(Data for analysis)

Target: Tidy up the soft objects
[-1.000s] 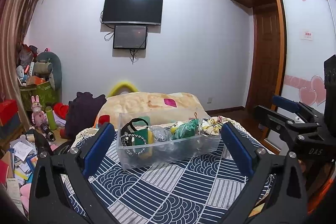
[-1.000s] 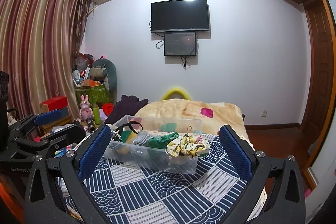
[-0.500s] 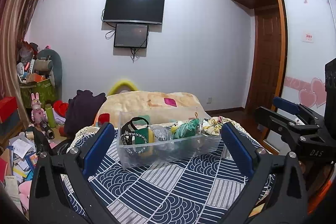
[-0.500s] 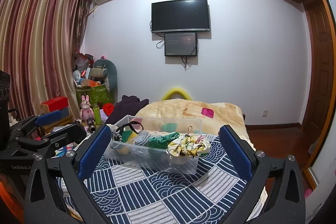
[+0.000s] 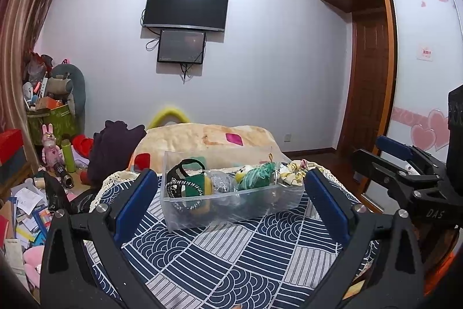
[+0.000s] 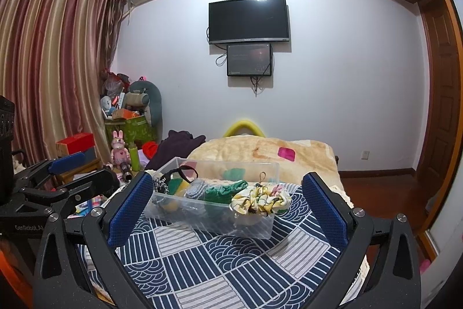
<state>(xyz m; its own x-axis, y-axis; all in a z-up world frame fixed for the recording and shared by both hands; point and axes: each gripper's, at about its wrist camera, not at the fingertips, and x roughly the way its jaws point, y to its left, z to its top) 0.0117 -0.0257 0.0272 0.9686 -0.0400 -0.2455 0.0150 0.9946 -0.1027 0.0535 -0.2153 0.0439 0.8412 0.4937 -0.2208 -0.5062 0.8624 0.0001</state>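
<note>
A clear plastic bin (image 5: 231,207) (image 6: 220,217) stands on the blue patterned cloth (image 5: 231,259) (image 6: 225,265). It holds soft items: a black headband (image 5: 185,167), a green knit piece (image 5: 256,173) (image 6: 225,188), a grey knit piece (image 6: 196,187) and a yellow floral scrunchie (image 6: 260,200) (image 5: 290,173) at its right end. My left gripper (image 5: 228,203) is open and empty, held back from the bin. My right gripper (image 6: 227,203) is open and empty, also held back from it. Each gripper shows at the edge of the other's view.
A beige blanket (image 5: 208,136) lies behind the bin, with a dark purple garment (image 5: 115,146) to its left. Cluttered toys, boxes and papers (image 5: 31,193) fill the floor at the left. A TV (image 6: 249,19) hangs on the far wall. A wooden door and wardrobe (image 5: 373,71) stand at the right.
Both grippers stay open and empty. The left wrist view has shifted slightly; the bin and its contents have not moved.
</note>
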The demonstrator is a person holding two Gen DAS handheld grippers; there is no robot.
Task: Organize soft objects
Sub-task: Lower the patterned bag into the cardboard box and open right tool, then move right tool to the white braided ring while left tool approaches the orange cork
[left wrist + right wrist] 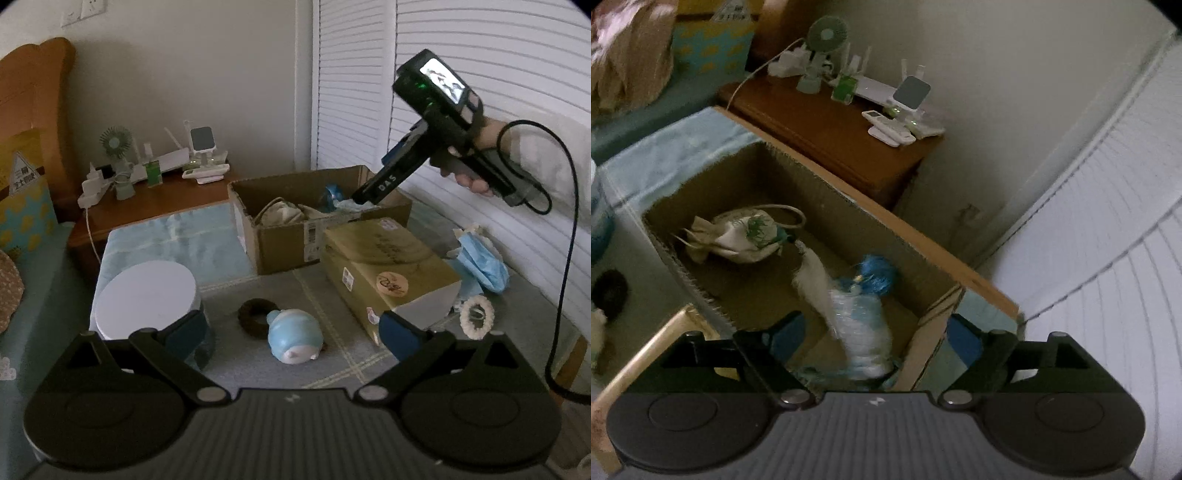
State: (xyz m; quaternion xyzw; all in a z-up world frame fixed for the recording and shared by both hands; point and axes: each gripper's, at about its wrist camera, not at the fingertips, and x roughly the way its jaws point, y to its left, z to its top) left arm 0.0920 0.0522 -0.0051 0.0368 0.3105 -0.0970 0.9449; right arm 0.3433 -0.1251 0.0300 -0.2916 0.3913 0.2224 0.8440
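Right gripper (875,343) hangs over the cardboard box (934,325), jaws spread, empty; pull clear upward. Left gripper (291,332), jaws wide, should straddle the blue plush (293,338).

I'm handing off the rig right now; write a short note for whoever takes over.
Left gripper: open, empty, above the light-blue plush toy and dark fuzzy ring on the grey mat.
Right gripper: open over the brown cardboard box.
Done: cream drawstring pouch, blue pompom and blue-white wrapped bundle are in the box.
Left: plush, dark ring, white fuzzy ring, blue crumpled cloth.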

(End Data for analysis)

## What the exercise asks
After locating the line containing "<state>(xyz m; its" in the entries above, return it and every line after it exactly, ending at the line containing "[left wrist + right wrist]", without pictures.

## Problem solution
<state>(xyz m; its own x-axis, y-axis; all in a z-up world frame fixed for the recording and shared by both hands; point and axes: each gripper's, at about its wrist camera, not at the fingertips, and x roughly the way its jaws point, y to its left, z to its top) 0.0117 -0.0257 0.0272 0.9686 -0.0400 -0.2455 0.0150 0.9946 -0.1027 0.0535 -0.2153 0.0439 0.8412 0.4937 -0.2208 -0.5062 0.8624 0.0001</state>
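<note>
A clear plastic bin (image 5: 231,207) (image 6: 220,217) stands on the blue patterned cloth (image 5: 231,259) (image 6: 225,265). It holds soft items: a black headband (image 5: 185,167), a green knit piece (image 5: 256,173) (image 6: 225,188), a grey knit piece (image 6: 196,187) and a yellow floral scrunchie (image 6: 260,200) (image 5: 290,173) at its right end. My left gripper (image 5: 228,203) is open and empty, held back from the bin. My right gripper (image 6: 227,203) is open and empty, also held back from it. Each gripper shows at the edge of the other's view.
A beige blanket (image 5: 208,136) lies behind the bin, with a dark purple garment (image 5: 115,146) to its left. Cluttered toys, boxes and papers (image 5: 31,193) fill the floor at the left. A TV (image 6: 249,19) hangs on the far wall. A wooden door and wardrobe (image 5: 373,71) stand at the right.
Both grippers stay open and empty. The left wrist view has shifted slightly; the bin and its contents have not moved.
</note>
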The demonstrator is a person holding two Gen DAS handheld grippers; there is no robot.
Task: Organize soft objects
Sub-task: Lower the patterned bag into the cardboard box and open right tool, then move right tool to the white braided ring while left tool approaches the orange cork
[left wrist + right wrist] 

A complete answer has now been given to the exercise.